■ **Assignment**:
Output the run of lines that opens with the first line of the material below and closes with the line containing "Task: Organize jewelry", both included, and drop the pictures.

■ **Input data**:
* * * * *

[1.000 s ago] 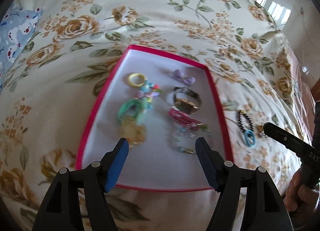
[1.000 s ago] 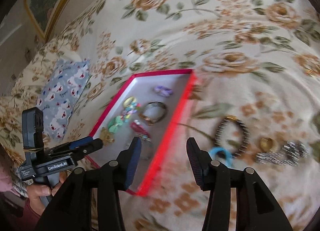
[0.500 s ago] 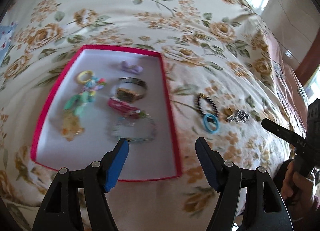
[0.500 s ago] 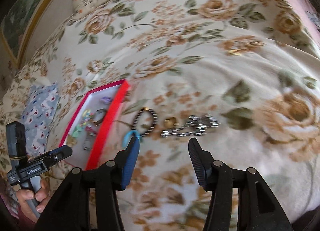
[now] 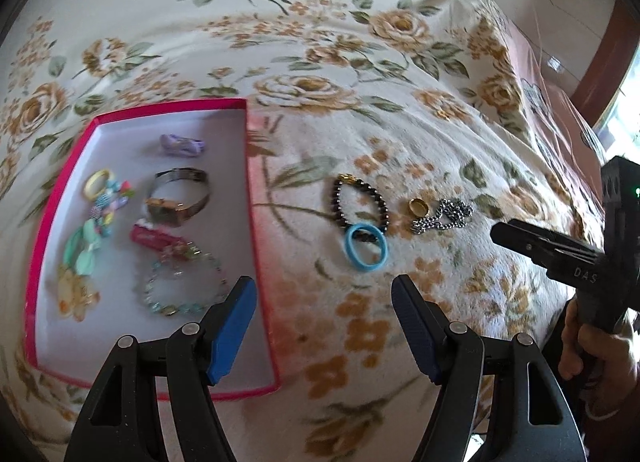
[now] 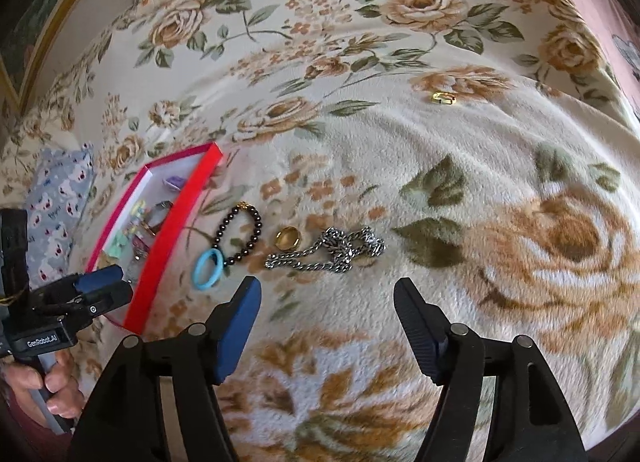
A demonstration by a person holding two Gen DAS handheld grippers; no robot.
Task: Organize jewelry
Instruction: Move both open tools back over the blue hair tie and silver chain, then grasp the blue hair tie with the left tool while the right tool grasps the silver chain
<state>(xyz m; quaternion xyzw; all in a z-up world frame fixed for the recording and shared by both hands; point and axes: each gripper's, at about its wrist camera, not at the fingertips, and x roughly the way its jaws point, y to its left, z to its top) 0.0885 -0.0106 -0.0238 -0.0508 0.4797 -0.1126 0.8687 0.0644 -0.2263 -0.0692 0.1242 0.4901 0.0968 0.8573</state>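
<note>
A red-rimmed box [image 5: 253,198] with a white floor lies on the floral blanket and holds a watch [image 5: 178,198], a purple bow [image 5: 182,145], a bead bracelet [image 5: 182,288] and several hair ties. Right of it on the blanket lie a black bead bracelet [image 5: 360,204], a blue ring band [image 5: 366,248], a gold ring [image 5: 418,206] and a silver chain [image 5: 442,216]. My left gripper [image 5: 324,326] is open and empty, just before the box's right edge. My right gripper [image 6: 328,326] is open and empty, just short of the silver chain [image 6: 328,252].
A second gold ring [image 6: 444,98] lies far off on the blanket. A blue patterned pillow [image 6: 56,206] sits left of the box [image 6: 176,214]. The bed edge drops away at the right in the left wrist view.
Both grippers have swung right: the box has slid left in both views, and the loose jewelry on the blanket now sits ahead of the fingers. Both stay open.
</note>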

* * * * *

■ **Written answer**:
[1.000 s ago] 
[1.000 s ago] 
[0.500 s ago] 
[0.500 s ago] 
[now] 
[now] 
A demonstration by a person holding two Gen DAS handheld grippers; no robot.
Task: Organize jewelry

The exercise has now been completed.